Work to complete =>
Nothing but the lines from the first line of the entries through the line with "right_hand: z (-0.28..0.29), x" should appear in the answer, transcribed exactly and free of pictures.

Records supplied =>

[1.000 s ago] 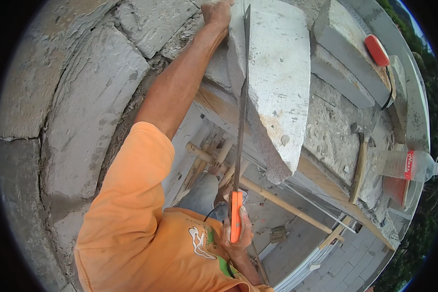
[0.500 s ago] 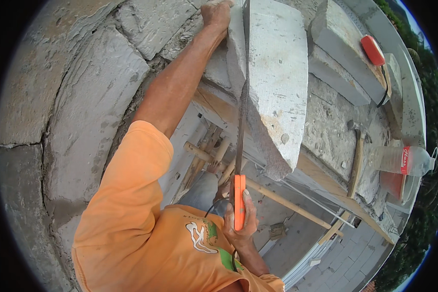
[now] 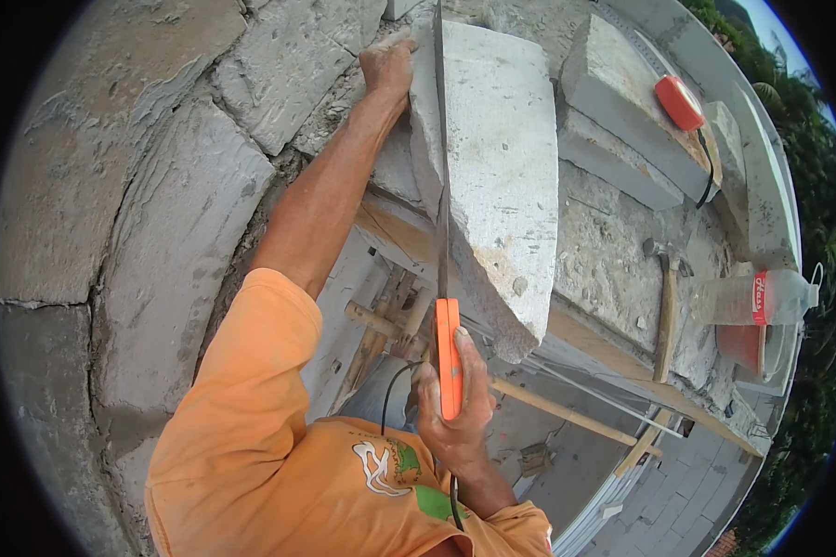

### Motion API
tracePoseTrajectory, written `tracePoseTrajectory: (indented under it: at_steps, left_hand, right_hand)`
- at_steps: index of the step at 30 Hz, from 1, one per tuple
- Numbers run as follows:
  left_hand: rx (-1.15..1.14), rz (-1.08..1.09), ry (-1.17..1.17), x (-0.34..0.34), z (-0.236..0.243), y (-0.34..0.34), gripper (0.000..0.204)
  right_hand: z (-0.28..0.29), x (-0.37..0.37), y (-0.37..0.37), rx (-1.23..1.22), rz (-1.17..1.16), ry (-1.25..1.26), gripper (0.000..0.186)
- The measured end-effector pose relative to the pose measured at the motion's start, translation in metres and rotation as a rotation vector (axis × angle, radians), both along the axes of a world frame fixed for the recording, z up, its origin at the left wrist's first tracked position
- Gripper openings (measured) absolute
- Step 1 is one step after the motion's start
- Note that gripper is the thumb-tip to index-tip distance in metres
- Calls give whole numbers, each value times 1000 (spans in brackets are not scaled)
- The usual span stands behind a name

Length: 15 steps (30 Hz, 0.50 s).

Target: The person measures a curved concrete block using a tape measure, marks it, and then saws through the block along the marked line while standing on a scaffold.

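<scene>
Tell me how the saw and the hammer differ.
The saw is gripped in the right hand; the hammer lies on the rough ledge, held by neither hand. The saw's handle is orange; the hammer's is brown and looks wooden. The saw has a long, thin blade, the hammer a short grey head. Both handles point toward the picture's lower edge.

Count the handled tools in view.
2: the saw in your right hand, and the hammer lying on the dusty ledge to the right. Others may be hidden.
</scene>
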State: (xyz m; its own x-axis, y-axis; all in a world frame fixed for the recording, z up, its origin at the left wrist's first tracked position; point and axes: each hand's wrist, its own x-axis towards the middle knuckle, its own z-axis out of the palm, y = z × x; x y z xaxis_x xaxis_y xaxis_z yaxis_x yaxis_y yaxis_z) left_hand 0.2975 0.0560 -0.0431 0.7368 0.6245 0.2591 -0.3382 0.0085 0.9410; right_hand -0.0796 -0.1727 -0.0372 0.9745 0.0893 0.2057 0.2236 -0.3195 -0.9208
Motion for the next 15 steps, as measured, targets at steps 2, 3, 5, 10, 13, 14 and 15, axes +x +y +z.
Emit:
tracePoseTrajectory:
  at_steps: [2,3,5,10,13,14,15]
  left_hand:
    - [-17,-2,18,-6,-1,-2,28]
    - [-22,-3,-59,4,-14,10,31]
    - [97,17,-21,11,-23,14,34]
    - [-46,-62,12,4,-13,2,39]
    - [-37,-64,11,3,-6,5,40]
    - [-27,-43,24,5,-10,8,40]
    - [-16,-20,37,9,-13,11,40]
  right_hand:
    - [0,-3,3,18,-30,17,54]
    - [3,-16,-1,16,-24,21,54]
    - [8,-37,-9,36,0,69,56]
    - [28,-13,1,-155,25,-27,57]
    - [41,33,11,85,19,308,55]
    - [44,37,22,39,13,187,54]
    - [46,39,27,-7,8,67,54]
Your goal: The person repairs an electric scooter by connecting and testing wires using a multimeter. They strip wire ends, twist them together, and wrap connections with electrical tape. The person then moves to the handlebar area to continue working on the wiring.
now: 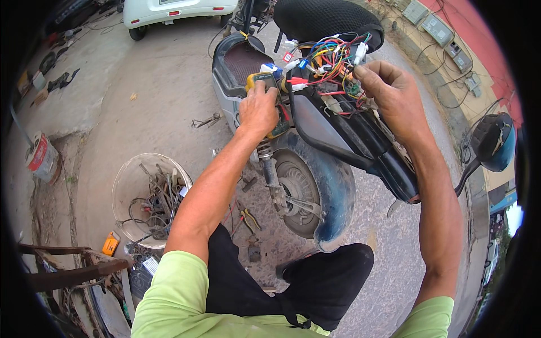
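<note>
My left hand [259,110] grips a yellow and black multimeter [270,80] beside the opened body of a scooter [375,152]. A tangle of coloured wires [338,53], with white, red and blue connectors, spills out of the scooter's body near the black mesh seat [324,19]. Among these wires, my right hand [389,96] has thumb and forefinger pinched just below a white connector [360,53]; what exactly they hold is too small to make out. Below the multimeter are a shock absorber [269,172] and a wheel under a dusty blue fender [335,208].
A bucket of tools [149,200] stands by my left knee, with pliers [249,221] on the ground nearby. A rusty frame [67,276] is at lower left, a paint pail [42,158] farther left. A white vehicle [180,11] stands behind; meter boxes [437,31] line the right wall.
</note>
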`<state>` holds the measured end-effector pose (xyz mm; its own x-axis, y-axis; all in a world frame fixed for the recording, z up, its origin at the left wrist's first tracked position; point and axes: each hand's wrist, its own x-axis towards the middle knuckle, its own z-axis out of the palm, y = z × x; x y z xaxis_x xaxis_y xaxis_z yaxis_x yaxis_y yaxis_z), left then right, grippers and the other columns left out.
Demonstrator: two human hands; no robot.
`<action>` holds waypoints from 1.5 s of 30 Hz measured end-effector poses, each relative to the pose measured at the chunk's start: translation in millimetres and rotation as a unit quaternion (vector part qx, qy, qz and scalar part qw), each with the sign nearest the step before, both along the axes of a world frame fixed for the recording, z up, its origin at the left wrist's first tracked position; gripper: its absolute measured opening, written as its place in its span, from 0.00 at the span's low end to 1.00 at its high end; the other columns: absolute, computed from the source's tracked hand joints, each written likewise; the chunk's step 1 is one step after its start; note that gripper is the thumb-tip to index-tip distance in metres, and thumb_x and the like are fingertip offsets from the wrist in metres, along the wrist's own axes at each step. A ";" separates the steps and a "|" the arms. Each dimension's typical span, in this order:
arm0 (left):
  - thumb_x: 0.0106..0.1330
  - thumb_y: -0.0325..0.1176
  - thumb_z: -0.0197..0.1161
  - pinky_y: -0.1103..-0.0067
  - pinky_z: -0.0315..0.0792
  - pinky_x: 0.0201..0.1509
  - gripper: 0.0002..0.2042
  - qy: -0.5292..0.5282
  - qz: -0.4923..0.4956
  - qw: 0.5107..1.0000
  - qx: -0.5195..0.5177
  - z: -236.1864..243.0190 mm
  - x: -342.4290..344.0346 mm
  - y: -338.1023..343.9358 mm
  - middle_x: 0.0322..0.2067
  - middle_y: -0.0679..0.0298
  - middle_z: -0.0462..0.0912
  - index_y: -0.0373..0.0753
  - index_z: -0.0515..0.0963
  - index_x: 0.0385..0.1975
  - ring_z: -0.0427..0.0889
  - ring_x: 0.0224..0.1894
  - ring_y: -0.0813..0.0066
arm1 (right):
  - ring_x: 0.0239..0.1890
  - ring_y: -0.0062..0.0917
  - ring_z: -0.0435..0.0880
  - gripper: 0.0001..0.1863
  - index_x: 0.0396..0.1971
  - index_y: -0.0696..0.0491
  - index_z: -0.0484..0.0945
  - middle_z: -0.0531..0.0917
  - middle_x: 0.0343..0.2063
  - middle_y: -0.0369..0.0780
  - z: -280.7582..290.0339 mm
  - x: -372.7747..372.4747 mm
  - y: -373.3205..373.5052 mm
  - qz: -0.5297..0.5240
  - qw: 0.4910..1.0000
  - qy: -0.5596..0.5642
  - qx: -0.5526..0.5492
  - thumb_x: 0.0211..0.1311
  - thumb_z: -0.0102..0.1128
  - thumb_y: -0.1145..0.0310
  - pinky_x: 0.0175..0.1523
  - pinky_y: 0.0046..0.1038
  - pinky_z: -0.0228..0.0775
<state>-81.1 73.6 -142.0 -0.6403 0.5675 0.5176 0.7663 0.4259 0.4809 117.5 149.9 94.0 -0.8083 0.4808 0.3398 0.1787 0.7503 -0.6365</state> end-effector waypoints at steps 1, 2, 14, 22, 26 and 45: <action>0.53 0.31 0.71 0.60 0.76 0.53 0.22 0.001 -0.001 1.000 0.006 -0.2 0.5 0.0 0.53 0.58 0.75 0.43 0.80 0.51 0.78 0.55 0.53 | 0.30 0.14 0.75 0.18 0.36 0.61 0.85 0.83 0.27 0.34 1.1 0.4 -1.2 -0.001 1.000 0.002 0.005 0.68 0.65 0.57 0.36 0.23 0.66; 0.53 0.31 0.71 0.60 0.76 0.53 0.23 0.002 -0.002 1.000 0.011 -0.4 0.8 -0.5 0.52 0.58 0.75 0.44 0.79 0.51 0.78 0.55 0.53 | 0.30 0.14 0.75 0.18 0.36 0.61 0.85 0.83 0.27 0.34 2.0 0.5 -2.3 0.000 1.000 0.004 0.010 0.68 0.65 0.57 0.36 0.23 0.66; 0.53 0.28 0.70 0.58 0.76 0.54 0.28 -0.015 -0.041 0.998 0.050 1.2 2.4 -13.0 0.54 0.56 0.74 0.44 0.75 0.58 0.78 0.56 0.49 | 0.32 0.15 0.78 0.17 0.37 0.61 0.86 0.85 0.29 0.35 1.7 0.5 -0.2 -0.003 1.000 -0.007 -0.020 0.67 0.66 0.59 0.39 0.23 0.69; 0.52 0.30 0.72 0.59 0.76 0.56 0.31 -0.048 -0.045 0.997 0.047 16.5 5.7 -23.7 0.58 0.53 0.72 0.43 0.73 0.60 0.79 0.57 0.47 | 0.34 0.17 0.80 0.16 0.39 0.61 0.86 0.86 0.32 0.38 5.4 -0.2 -5.0 -0.014 0.998 -0.005 -0.069 0.67 0.67 0.60 0.42 0.23 0.71; 0.54 0.33 0.72 0.59 0.76 0.57 0.29 -0.077 -0.008 0.993 0.092 27.9 0.7 -32.6 0.59 0.51 0.72 0.40 0.75 0.58 0.79 0.57 0.48 | 0.36 0.18 0.80 0.17 0.40 0.60 0.86 0.86 0.34 0.38 6.8 -0.5 -5.2 -0.022 0.997 -0.002 -0.074 0.68 0.66 0.58 0.44 0.23 0.71; 0.68 0.26 0.65 0.88 0.63 0.27 0.13 -0.372 -0.373 0.779 0.340 131.9 96.8 -68.0 0.30 0.73 0.80 0.33 0.81 0.51 0.70 0.27 0.91 | 0.29 0.13 0.76 0.13 0.35 0.53 0.83 0.83 0.30 0.33 7.4 3.3 4.0 0.022 0.972 0.054 -0.226 0.70 0.63 0.58 0.32 0.17 0.64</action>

Result below =>
[1.000 s ago] 
[0.500 s ago] 
[now] 

### Motion API
tracePoseTrajectory, written `tracePoseTrajectory: (indented under it: at_steps, left_hand, right_hand)`
- at_steps: index of the step at 30 Hz, from 1, one per tuple
- Numbers run as follows:
  left_hand: rx (-1.15..1.14), rz (-1.08..1.09), ry (-1.17..1.17), x (-0.34..0.34), z (-0.236..0.243), y (-0.34..0.34), gripper (0.000..0.204)
  right_hand: z (-0.28..0.29), x (-0.37..0.37), y (-0.37..0.37), rx (-1.23..1.22), rz (-1.17..1.16), ry (-1.25..1.26), gripper (0.000..0.186)

Nothing else belongs in this output.